Ontario’s COVID-19 numbers are trending positively, and Brampton is one of seven delta variant hotspots where second doses are being pushed up for people aged 70 and over. Brown expressed his concern in a letter to Premier Doug Ford and Minister of Health Christine Elliott.

“It is not fair that residents have to wait 12 weeks for a second dose (of AstraZeneca,” Brown wrote in an official correspondence.

“Most other provinces, including British Columbia, Alberta, Manitoba and Quebec, have moved to eight weeks. We need to follow their lead.”

The mayor linked the change to AZ waiting period with the need to protect essential workers that he spoke about during a weekly COVID-19 update on Wednesday.

“The one caveat in the good news today from the provincial announcement focusing on #DeltaVariant hot spots was the odd decision to exclude those who got #AstraZeneca,” Brown wrote in a Twitter post.

“We have many vulnerable, essential workers who fall into this category. This should be adjusted immediately.

“The medical advice has been clear on this,” the mayor added. “Every infectious disease doctor I have spoken to in #Brampton has said make mRNA second doses available for those who stepped up and got their #AstraZeneca shot. The 12-week wait is not supported by science and is an unnecessary risk.”

Many AstraVeneca recipients in Ontario are people aged 40 to 54 who are not in a high-risk category and signed up for a first dose after becoming eligible on April 18. That cohort has been hash-tagged #GenXZeneca.

Essential workers in Brampton have an average age of 36, putting them in the middle to the 30-to-39 age group, whose vaccination rate is a relatively low 60 per cent.

Infectious diseases experts such as Dr. Isaac Bogoch, who serves on Ontario’s COVID-19 Vaccine Distribution Task Force, have said expediency should be a high priority with the rollout of second doses. But available data has suggests people who receive two AstraZeneca doses 12 weeks apart will develop the greatest long-term immunity if they are spaced out by 12 weeks.
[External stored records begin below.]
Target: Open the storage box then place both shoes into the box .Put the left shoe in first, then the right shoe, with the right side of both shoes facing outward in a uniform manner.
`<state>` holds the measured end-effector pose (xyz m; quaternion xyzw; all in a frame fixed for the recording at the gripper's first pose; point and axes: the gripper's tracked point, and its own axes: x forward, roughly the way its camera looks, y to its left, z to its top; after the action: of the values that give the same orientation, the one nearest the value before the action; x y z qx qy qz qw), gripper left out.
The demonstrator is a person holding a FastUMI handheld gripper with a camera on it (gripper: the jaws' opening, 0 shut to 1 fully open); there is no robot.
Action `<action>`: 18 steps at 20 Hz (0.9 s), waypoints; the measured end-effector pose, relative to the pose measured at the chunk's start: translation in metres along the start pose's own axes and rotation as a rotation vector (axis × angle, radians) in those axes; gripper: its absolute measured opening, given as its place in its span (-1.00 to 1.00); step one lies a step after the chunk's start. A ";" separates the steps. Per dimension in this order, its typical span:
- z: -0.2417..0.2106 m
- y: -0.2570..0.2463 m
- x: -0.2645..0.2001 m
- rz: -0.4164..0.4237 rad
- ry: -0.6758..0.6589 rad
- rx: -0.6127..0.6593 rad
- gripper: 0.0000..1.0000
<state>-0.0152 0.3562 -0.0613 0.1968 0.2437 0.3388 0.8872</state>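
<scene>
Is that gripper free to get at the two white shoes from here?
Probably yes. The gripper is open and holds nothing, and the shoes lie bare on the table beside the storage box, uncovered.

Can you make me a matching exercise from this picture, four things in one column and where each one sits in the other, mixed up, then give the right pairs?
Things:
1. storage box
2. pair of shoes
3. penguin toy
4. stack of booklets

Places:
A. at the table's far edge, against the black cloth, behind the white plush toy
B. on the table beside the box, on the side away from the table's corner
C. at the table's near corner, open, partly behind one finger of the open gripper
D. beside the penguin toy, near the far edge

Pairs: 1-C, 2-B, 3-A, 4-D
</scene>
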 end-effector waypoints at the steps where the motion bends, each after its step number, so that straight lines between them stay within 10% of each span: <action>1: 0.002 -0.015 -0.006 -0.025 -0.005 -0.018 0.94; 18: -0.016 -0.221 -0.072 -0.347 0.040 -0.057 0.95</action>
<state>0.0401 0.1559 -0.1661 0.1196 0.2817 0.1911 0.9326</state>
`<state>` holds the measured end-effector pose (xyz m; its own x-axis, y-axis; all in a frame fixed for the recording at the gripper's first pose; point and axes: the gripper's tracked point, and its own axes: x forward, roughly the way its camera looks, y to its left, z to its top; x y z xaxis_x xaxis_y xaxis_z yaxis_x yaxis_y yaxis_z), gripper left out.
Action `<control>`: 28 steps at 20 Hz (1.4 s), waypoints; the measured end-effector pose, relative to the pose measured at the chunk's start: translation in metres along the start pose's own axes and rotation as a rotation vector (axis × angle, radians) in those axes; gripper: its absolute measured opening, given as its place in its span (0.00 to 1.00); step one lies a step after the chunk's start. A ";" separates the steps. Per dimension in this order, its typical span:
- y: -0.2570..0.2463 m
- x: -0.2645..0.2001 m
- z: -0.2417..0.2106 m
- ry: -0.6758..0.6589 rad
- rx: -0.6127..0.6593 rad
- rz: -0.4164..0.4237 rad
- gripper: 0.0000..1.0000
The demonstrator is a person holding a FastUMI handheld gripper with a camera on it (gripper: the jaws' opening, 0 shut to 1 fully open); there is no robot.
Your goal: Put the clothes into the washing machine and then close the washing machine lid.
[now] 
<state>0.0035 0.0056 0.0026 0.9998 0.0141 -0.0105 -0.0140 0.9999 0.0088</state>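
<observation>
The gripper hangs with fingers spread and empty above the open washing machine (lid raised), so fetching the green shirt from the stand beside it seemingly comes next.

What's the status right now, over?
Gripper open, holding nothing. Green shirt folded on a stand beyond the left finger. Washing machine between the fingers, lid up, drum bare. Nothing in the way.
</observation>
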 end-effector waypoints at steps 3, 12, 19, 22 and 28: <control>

That might not cover the short term, since someone with only one dose can still contract COVID-19 and spread. They might also be asymptomatic.

At Wednesday’s COVID-19 update, Peel Region’s Medical Officer of Health, Dr. Lawrence Loh, also seemed to indicate that it would make a little difference whether an AstraZeneca recipient got a second dose of it or an mRna vaccine (Moderna or Pfizer) for their second.

“Either way, a second dose will provide you with better protection against COVID-19 and the variants that are cropping up,” Dr. Loh said.

Brown concluded his letter to Ford and Elliott with an urgent plea.

“I implore the government to make second doses available immediately for those who got AZ. It’s supported by both the best scientific and medical advice. Help us crush COVID in Peel Region!”